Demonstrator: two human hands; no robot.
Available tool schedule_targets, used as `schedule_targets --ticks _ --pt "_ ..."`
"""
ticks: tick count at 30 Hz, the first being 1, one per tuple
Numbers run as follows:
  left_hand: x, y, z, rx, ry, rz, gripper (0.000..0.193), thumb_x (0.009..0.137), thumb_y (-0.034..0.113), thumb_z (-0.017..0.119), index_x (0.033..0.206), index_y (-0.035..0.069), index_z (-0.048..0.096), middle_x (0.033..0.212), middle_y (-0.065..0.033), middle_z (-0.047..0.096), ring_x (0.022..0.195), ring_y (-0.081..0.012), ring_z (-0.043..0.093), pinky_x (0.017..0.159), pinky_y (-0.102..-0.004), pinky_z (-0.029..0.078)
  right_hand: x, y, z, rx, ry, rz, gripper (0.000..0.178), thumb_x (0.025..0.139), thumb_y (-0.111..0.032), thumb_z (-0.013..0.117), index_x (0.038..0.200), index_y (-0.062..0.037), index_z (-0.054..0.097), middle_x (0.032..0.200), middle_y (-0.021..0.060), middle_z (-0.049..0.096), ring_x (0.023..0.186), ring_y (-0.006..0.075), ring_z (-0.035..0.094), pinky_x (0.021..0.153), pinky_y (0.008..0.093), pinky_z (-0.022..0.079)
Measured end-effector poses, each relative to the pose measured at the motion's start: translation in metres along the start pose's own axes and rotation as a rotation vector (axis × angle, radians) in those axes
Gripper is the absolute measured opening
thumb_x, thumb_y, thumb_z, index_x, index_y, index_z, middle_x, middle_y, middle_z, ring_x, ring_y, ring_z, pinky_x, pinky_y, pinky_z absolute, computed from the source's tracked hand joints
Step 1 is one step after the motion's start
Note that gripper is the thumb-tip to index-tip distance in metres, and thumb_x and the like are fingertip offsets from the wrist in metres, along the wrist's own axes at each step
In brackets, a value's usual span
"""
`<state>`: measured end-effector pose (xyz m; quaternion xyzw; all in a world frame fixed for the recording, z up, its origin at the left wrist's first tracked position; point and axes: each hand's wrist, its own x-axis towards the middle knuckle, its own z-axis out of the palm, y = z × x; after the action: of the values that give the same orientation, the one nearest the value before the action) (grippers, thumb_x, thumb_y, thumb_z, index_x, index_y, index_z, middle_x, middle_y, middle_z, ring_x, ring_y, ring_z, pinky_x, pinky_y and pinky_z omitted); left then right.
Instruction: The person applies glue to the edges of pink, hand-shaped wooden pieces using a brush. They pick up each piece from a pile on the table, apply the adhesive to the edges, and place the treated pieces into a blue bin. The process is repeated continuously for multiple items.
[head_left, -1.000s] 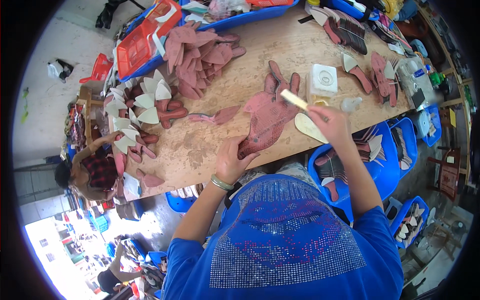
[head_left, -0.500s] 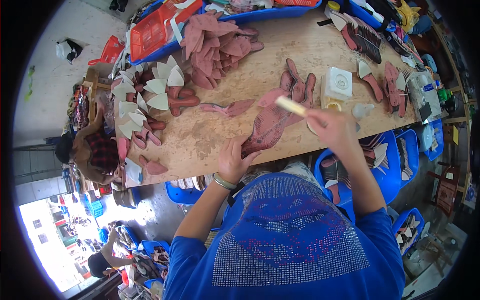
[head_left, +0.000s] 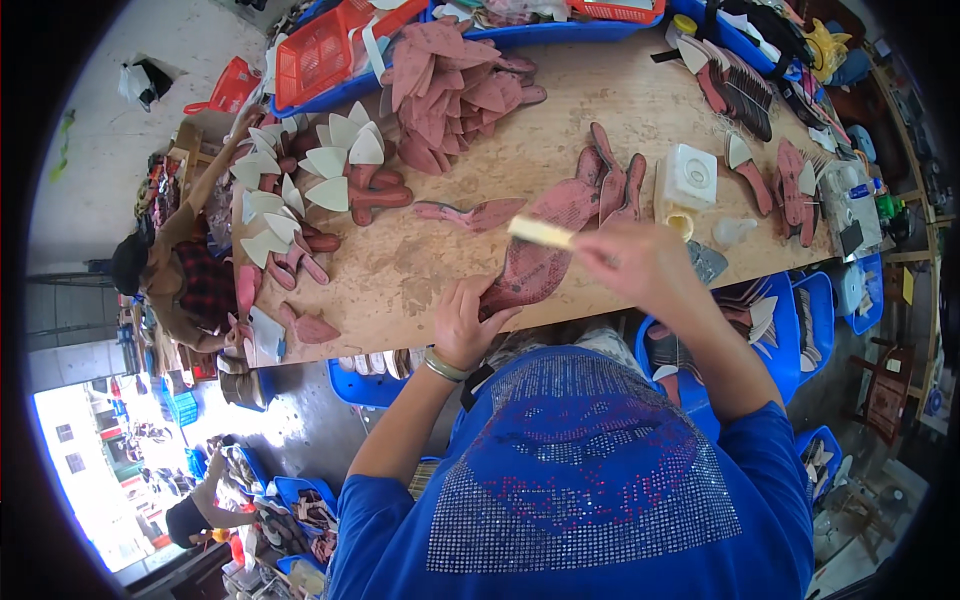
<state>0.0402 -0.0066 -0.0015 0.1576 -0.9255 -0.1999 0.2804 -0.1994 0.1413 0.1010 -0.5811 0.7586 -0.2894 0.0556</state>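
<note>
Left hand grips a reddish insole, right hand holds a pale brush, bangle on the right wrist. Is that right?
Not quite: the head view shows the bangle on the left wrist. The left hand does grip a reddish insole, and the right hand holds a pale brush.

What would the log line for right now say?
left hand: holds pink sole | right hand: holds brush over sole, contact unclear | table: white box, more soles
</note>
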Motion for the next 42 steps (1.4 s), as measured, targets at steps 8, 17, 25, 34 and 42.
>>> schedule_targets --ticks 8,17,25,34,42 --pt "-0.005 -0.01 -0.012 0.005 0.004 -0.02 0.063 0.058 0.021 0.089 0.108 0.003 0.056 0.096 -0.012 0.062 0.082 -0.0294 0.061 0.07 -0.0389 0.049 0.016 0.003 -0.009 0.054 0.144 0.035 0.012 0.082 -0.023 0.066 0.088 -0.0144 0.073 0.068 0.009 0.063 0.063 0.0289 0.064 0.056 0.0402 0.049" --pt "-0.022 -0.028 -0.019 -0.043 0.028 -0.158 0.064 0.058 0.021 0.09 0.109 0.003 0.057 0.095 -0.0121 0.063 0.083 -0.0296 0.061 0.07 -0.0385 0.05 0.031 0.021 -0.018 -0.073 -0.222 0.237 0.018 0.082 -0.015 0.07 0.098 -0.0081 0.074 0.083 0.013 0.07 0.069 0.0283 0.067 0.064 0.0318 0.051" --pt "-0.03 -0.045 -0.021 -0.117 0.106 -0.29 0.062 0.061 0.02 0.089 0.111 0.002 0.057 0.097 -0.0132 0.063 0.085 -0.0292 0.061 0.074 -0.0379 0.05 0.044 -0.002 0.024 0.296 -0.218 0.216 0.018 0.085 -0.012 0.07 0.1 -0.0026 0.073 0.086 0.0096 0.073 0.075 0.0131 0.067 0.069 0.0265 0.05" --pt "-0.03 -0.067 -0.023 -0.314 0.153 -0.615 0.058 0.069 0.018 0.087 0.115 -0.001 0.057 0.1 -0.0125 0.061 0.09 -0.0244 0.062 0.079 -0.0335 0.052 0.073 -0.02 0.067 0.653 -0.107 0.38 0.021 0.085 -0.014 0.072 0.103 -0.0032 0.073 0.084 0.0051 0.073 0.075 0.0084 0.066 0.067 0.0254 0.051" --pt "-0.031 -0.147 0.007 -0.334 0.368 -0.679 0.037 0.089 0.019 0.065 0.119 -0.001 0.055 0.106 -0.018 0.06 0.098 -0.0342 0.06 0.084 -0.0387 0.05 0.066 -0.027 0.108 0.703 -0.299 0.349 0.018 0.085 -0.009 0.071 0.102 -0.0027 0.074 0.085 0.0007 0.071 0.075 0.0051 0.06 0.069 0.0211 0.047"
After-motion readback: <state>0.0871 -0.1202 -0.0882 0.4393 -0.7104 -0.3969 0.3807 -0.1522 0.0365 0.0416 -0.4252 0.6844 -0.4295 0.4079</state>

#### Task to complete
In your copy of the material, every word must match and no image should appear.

#### Finished exercise
Demonstrator: two human hands; no robot.
Available tool schedule_targets, used as `schedule_targets --ticks _ --pt "_ ..."`
"""
ticks: tick count at 30 Hz, the first being 1, one per tuple
Numbers run as follows:
  left_hand: x, y, z, rx, ry, rz, gripper (0.000..0.193), thumb_x (0.009..0.137), thumb_y (-0.034..0.113), thumb_z (-0.017..0.119), index_x (0.033..0.206), index_y (-0.035..0.069), index_z (-0.048..0.096), middle_x (0.033..0.212), middle_y (-0.065..0.033), middle_z (-0.047..0.096), ring_x (0.022..0.195), ring_y (-0.081..0.012), ring_z (-0.043..0.093), pinky_x (0.017..0.159), pinky_y (-0.102..-0.004), pinky_z (-0.029..0.078)
  right_hand: x, y, z, rx, ry, rz, gripper (0.000..0.178), thumb_x (0.025..0.139), thumb_y (-0.111..0.032), thumb_z (-0.013..0.117), index_x (0.038..0.200), index_y (-0.062..0.037), index_z (-0.054..0.097), middle_x (0.032..0.200), middle_y (-0.021..0.060), middle_z (-0.049..0.096), ring_x (0.023..0.186), ring_y (-0.006..0.075), ring_z (-0.035..0.094), pinky_x (0.021..0.153), pinky_y (0.008..0.093), pinky_z (-0.022..0.079)
Measured end-effector poses, each relative to the pose measured at the motion's start: translation in metres along the start pose's own axes and rotation as a rotation vector (axis × angle, radians) in those axes
Gripper is the absolute measured opening
thumb_x, thumb_y, thumb_z, index_x, index_y, index_z, middle_x, middle_y, middle_z, ring_x, ring_y, ring_z, pinky_x, pinky_y, pinky_z absolute, computed from the source's tracked hand joints
Step 1 is one step after the motion's start
Note that gripper is the thumb-tip to index-tip distance in metres, and thumb_x and the like are fingertip offsets from the wrist in metres, along the wrist's own axes at each step
In brackets, a value's usual span
"""
`<state>`: measured end-effector pose (xyz m; quaternion xyzw; all in a world frame fixed for the recording, z up, its origin at the left wrist's first tracked position; point and axes: each hand's wrist, its own x-axis towards the middle knuckle, its own z-axis out of the palm, y = z × x; after the action: of the values that give the same orientation, the one nearest the value before the action) (grippers, thumb_x, thumb_y, thumb_z, index_x, index_y, index_z, middle_x, middle_y, middle_z, ring_x, ring_y, ring_z, pinky_x, pinky_y and pinky_z omitted); left then right.
Instruction: The person applies glue to the edges of pink, hand-shaped wooden pieces using a brush. They pick up each piece from a pile on the table, apply the adhesive to the edges, and place the treated pieces into a blue bin. The process is repeated continuously for multiple items.
[head_left, -1.000s] 
[head_left, -0.500s] 
[head_left, +0.000s] 
<state>0.0402 -0.0066 -0.0015 0.1576 -0.9255 -0.1999 0.2804 -0.1994 0.1413 0.1010 -0.5811 0.7586 -0.2894 0.0556</state>
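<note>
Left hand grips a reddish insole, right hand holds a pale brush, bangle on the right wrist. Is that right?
Not quite: the head view shows the bangle on the left wrist. The left hand does grip a reddish insole, and the right hand holds a pale brush.

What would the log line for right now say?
left hand: holds pink sole | right hand: holds brush over sole, contact unclear | table: white box, more soles
</note>
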Motion for the next 42 steps (1.4 s), as measured, targets at steps 8, 17, 25, 34 and 42.
>>> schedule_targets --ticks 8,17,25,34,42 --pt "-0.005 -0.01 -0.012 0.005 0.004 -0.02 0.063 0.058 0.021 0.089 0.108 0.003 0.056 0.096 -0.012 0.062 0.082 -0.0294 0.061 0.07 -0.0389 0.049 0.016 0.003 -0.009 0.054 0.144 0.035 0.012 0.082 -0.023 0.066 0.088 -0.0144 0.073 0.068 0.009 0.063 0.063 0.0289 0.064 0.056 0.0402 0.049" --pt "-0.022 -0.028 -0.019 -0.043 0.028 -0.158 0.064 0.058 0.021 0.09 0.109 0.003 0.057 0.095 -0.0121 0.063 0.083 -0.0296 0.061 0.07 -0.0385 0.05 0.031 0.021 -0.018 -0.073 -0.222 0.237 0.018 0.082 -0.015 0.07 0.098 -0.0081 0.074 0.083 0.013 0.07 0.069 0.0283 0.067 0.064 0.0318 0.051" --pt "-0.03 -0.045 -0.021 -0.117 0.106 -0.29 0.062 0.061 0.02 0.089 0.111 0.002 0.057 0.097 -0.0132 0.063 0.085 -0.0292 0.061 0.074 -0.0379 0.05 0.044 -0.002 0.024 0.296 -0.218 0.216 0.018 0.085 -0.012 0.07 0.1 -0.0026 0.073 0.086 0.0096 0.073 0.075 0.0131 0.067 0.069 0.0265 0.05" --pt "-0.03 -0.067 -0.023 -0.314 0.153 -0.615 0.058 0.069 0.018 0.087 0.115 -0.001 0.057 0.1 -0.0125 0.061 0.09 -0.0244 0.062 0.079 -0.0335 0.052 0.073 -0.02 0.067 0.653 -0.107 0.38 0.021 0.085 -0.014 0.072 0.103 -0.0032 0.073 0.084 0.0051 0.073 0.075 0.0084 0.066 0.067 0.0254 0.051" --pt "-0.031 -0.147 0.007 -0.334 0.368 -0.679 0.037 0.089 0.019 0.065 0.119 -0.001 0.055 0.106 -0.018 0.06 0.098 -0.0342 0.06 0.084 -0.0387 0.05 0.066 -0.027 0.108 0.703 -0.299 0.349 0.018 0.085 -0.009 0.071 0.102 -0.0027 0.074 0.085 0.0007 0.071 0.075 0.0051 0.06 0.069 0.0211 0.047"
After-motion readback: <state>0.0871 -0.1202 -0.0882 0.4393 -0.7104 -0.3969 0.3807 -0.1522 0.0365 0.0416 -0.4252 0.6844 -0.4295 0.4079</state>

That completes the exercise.